WORK INSTRUCTION
In the material below, print every line exactly and omit the pictures.

RECORDED INFORMATION
·····
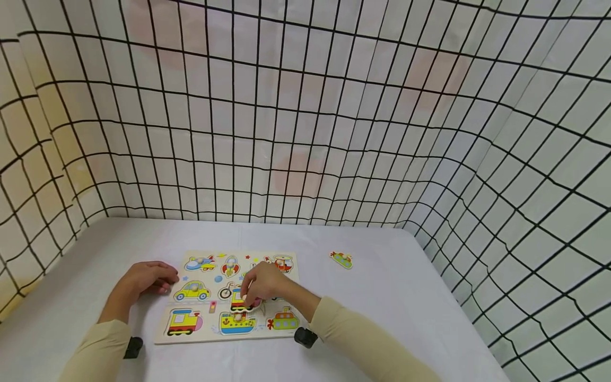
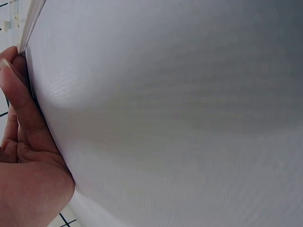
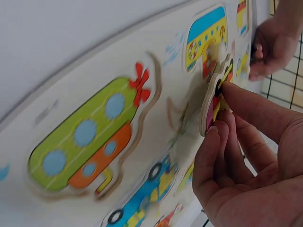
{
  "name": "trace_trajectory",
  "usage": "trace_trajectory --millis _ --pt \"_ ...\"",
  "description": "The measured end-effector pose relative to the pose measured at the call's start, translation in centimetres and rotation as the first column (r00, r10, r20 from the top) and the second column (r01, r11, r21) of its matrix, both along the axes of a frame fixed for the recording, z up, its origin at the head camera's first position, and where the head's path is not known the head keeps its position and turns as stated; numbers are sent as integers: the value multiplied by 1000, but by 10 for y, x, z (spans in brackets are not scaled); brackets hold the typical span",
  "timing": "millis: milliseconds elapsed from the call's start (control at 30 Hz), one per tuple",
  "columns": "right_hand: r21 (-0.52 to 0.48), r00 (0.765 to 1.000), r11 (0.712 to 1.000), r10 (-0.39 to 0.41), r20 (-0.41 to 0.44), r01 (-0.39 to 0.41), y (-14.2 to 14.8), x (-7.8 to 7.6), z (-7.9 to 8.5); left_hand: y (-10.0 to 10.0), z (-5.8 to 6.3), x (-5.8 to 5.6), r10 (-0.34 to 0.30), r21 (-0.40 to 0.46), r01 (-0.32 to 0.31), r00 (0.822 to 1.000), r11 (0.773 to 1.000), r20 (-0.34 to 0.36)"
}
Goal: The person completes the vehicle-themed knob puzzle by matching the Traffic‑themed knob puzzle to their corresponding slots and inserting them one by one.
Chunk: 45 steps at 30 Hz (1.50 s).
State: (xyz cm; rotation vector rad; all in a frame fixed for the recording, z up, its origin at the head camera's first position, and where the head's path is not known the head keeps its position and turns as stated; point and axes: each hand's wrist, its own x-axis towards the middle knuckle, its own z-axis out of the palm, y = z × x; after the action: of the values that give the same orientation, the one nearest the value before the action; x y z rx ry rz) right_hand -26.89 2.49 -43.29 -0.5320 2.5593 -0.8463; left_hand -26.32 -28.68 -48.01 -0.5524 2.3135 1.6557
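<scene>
My right hand (image 1: pixel 264 281) pinches a wooden train puzzle piece (image 3: pixel 217 101) between thumb and fingers. It holds the piece tilted, raised over the middle of the pegged puzzle board (image 1: pixel 210 335). Below it lies the ship piece (image 1: pixel 237 323) with its knob, in the front row. The train picture (image 1: pixel 183 322) is at the board's front left, the submarine picture (image 3: pixel 85 135) at its front right. My left hand (image 1: pixel 145 277) rests on the table with loosely bent fingers at the board's left edge. In the left wrist view its fingertips (image 2: pixel 10 71) are by that edge.
A loose green submarine piece (image 1: pixel 342 259) lies on the white table to the right of the board. Car (image 1: pixel 192 291), airplane (image 1: pixel 200 263) and rocket (image 1: pixel 230 267) are on the board. A black-grid net (image 1: pixel 296 127) stands around the table's back and sides.
</scene>
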Motion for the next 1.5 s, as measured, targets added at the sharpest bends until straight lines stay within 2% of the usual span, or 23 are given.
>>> trace_trajectory --millis 300,733,933,1100,1233,1500 --pt "-14 1000 1000 -5 29 5 -23 11 -1 3 -3 -1 1 3 -1 1000 1000 -5" --pt "2 999 1000 -8 39 8 -56 23 -4 0 0 0 -2 -4 1 1000 1000 -8" --pt "15 1000 1000 14 8 -14 -72 31 -8 -1 0 -1 5 3 -5 1000 1000 -11" --pt "-15 1000 1000 11 -6 -11 -80 37 -10 -1 -1 0 6 17 -6 1000 1000 -2" --pt "-30 1000 1000 8 -18 -9 -85 37 -12 0 1 0 -4 8 4 1000 1000 -8" --pt "3 999 1000 8 -31 -8 -97 40 -11 0 3 1 -18 2 18 1000 1000 -16"
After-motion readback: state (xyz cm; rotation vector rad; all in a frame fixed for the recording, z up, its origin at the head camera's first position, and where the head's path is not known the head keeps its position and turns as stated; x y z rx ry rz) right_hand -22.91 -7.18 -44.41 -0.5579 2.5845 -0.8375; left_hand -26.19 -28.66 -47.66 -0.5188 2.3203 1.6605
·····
SOLUTION FOR THIS PROBLEM
{
  "name": "trace_trajectory",
  "usage": "trace_trajectory --millis _ --pt \"_ ...\"",
  "description": "The measured end-effector pose relative to the pose measured at the call's start, translation in centimetres and rotation as the first column (r00, r10, r20 from the top) and the second column (r01, r11, r21) of its matrix, both along the axes of a frame fixed for the recording, z up, its origin at the head camera's first position, and where the head's path is not known the head keeps its position and turns as stated; numbers are sent as integers: the value multiplied by 1000, but by 10 for y, x, z (spans in brackets are not scaled); brackets hold the typical span",
  "timing": "millis: milliseconds elapsed from the call's start (control at 30 Hz), one per tuple",
  "columns": "right_hand: r21 (-0.52 to 0.48), r00 (0.765 to 1.000), r11 (0.712 to 1.000), r10 (-0.39 to 0.41), r20 (-0.41 to 0.44), r01 (-0.39 to 0.41), y (-14.2 to 14.8), x (-7.8 to 7.6), z (-7.9 to 8.5); left_hand: y (-10.0 to 10.0), z (-5.8 to 6.3), x (-5.8 to 5.6), r10 (-0.34 to 0.30), r21 (-0.40 to 0.46), r01 (-0.32 to 0.31), r00 (0.822 to 1.000), r11 (0.773 to 1.000), r20 (-0.34 to 0.36)"
}
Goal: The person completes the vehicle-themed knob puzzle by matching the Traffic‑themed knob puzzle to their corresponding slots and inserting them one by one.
Chunk: 45 steps at 30 Hz (1.50 s).
State: (xyz cm; rotation vector rad; all in a frame fixed for the recording, z up, its origin at the head camera's first position, and where the head's path is not known the head keeps its position and turns as stated; point and axes: each hand's wrist, its own x-axis towards the middle knuckle, its own z-axis out of the palm, y = z × x; after the action: of the values that give the same orientation, the one nearest the value before the action; x y z rx ry rz) right_hand -26.89 2.49 -43.29 -0.5320 2.5593 -0.8463; left_hand -26.32 -28.68 -48.01 -0.5524 2.3135 1.6557
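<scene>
My right hand (image 1: pixel 264 281) pinches a wooden train puzzle piece (image 3: pixel 217 101) between thumb and fingers. It holds the piece tilted, raised over the middle of the pegged puzzle board (image 1: pixel 210 335). Below it lies the ship piece (image 1: pixel 237 323) with its knob, in the front row. The train picture (image 1: pixel 183 322) is at the board's front left, the submarine picture (image 3: pixel 85 135) at its front right. My left hand (image 1: pixel 145 277) rests on the table with loosely bent fingers at the board's left edge. In the left wrist view its fingertips (image 2: pixel 10 71) are by that edge.
A loose green submarine piece (image 1: pixel 342 259) lies on the white table to the right of the board. Car (image 1: pixel 192 291), airplane (image 1: pixel 200 263) and rocket (image 1: pixel 230 267) are on the board. A black-grid net (image 1: pixel 296 127) stands around the table's back and sides.
</scene>
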Motion for the next 1.5 s, as measured, targets added at the sharpest bends until straight lines stay within 2% of the usual span, or 23 are given.
>>> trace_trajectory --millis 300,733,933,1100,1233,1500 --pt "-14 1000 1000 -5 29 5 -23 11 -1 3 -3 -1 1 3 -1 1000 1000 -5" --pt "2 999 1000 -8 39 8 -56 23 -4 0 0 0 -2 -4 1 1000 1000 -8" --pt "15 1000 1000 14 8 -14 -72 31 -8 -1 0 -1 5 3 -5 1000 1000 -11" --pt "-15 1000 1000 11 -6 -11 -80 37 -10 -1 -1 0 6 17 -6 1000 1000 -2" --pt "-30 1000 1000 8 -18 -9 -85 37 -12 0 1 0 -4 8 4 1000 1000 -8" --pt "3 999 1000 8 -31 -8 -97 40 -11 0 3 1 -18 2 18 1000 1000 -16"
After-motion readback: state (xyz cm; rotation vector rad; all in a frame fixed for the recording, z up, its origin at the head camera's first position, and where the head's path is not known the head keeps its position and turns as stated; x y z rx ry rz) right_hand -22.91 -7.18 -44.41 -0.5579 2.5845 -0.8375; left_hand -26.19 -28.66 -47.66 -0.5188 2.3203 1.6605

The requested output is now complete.